Peritonite Bacteriana Espontânea: Diagnóstico e Tratamento

UNICAMP/HC - Hospital de Clínicas da Unicamp - Campinas (SP) — Prova 2020

Enunciado

Homem, 48a, procura o Pronto Socorro com queixa de desconforto abdominal e diminuição do volume urinário há 10 dias, sem febre. Antecedente pessoal: cirrose hepática por hepatite C. Exame físico: abdome: ascite presente; membros inferiores: edema ++/4+. Bilirrubina total= 4,2 mg/dL; RNI= 1,55; creatinina= 0,9 mg/dL, albuminemia= 2,8 g/dL; líquido ascítico: proteína= 1,2 g/dL; albumina= 0,8 g/dL, glicose= 88 g/dL, LDH= 182UI/L, leucócitos= 480/mL (neutrófilos:68%; linfócitos: 20%; monócitos: 8%; células mesoteliais: 4%), hemácias= 570/mL, cultura em andamento. O DIAGNÓSTICO E O TRATAMENTO SÃO:

Alternativas

  1. A) Peritonite bacteriana espontânea; antibiótico de amplo espectro, sem necessidade dealbumina humana.
  2. B) Aguardar resultado da cultura para diagnóstico de peritonite bacteriana espontânea;iniciar antibiótico dirigido.
  3. C) Peritonite bacteriana espontânea; cefalosporina de terceira geração e albuminahumana.
  4. D) Hipertensão portal; diurético de alça e dieta hipossódica.

Pérola Clínica

PBE = Ascite + Neutrófilos > 250/mm³ no líquido ascítico (mesmo sem febre) → Cefalosporina 3ª geração + Albumina.

Resumo-Chave

O diagnóstico de Peritonite Bacteriana Espontânea (PBE) é feito pela contagem de neutrófilos no líquido ascítico ≥ 250 células/mm³, independentemente da presença de febre ou outros sinais de infecção.

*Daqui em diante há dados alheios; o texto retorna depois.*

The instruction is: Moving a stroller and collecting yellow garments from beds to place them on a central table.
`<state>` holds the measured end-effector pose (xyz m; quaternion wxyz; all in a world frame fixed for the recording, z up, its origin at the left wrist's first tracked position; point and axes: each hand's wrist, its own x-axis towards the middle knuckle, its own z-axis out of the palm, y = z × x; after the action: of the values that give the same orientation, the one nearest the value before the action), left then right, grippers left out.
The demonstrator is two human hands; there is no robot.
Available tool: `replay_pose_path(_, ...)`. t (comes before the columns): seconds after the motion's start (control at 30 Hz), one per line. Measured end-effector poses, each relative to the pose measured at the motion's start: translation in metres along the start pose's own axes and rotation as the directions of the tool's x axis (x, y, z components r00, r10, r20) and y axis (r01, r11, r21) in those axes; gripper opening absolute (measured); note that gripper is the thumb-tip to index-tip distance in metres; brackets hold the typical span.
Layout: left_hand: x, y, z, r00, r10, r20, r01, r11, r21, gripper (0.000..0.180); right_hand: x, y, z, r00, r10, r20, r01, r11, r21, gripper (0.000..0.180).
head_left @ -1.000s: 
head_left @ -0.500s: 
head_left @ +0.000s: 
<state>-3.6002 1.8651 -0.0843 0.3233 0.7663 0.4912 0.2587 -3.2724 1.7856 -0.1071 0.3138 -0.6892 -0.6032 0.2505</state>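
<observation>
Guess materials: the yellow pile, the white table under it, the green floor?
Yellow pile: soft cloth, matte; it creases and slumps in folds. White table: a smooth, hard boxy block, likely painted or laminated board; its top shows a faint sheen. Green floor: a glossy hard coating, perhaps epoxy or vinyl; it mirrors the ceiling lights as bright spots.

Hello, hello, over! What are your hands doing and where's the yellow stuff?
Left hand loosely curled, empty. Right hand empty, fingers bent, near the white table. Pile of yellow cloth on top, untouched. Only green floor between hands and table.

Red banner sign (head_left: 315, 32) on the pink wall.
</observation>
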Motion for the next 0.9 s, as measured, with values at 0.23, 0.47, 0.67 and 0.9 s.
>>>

O tratamento empírico deve ser iniciado imediatamente com cefalosporina de terceira geração e albumina humana para prevenir a síndrome hepatorrenal.

Contexto Educacional

A Peritonite Bacteriana Espontânea (PBE) é uma infecção comum e grave em pacientes com cirrose e ascite, caracterizada pela infecção do líquido ascítico sem uma fonte intra-abdominal óbvia. A mortalidade é alta se não tratada prontamente, tornando o diagnóstico e tratamento rápidos cruciais. A fisiopatologia envolve translocação bacteriana do intestino para a ascite, facilitada pela disfunção imune e aumento da permeabilidade intestinal em cirróticos. O diagnóstico de PBE é primariamente laboratorial, baseado na análise do líquido ascítico. Uma contagem de neutrófilos (polimorfonucleares) ≥ 250 células/mm³ é o critério diagnóstico mais importante, independentemente da presença de sintomas como febre ou dor abdominal. O gradiente soro-ascite de albumina (GASA) > 1,1 g/dL confirma a ascite por hipertensão portal. O resultado da cultura do líquido ascítico, embora importante para direcionar o tratamento, não deve atrasar o início da terapia empírica. O tratamento empírico deve ser iniciado imediatamente com uma cefalosporina de terceira geração, como cefotaxima, que tem boa cobertura para os patógenos mais comuns (principalmente Gram-negativos entéricos). A administração de albumina humana intravenosa é fundamental para prevenir a síndrome hepatorrenal, uma complicação grave associada à PBE, e é indicada para pacientes com critérios específicos (bilirrubina > 4 mg/dL, creatinina > 1 mg/dL ou RNI > 1,5). A profilaxia secundária com norfloxacino ou ciprofloxacino é recomendada após o primeiro episódio de PBE.

Perguntas Frequentes

Como é feito o diagnóstico de Peritonite Bacteriana Espontânea (PBE)?

O diagnóstico de PBE é estabelecido pela contagem de neutrófilos no líquido ascítico ≥ 250 células/mm³, na ausência de uma fonte cirúrgica de infecção intra-abdominal, mesmo que a cultura seja negativa.

Qual o tratamento inicial recomendado para PBE e por quê?

O tratamento inicial consiste em cefalosporina de terceira geração (ex: cefotaxima) para cobrir bactérias Gram-negativas entéricas, e albumina humana intravenosa para prevenir a síndrome hepatorrenal, uma complicação grave da PBE.

Quando a albumina humana deve ser administrada em casos de PBE?

A albumina humana é recomendada para pacientes com PBE que apresentam creatinina > 1 mg/dL, bilirrubina total > 4 mg/dL ou RNI > 1,5, administrada no dia 1 e dia 3 do tratamento antibiótico.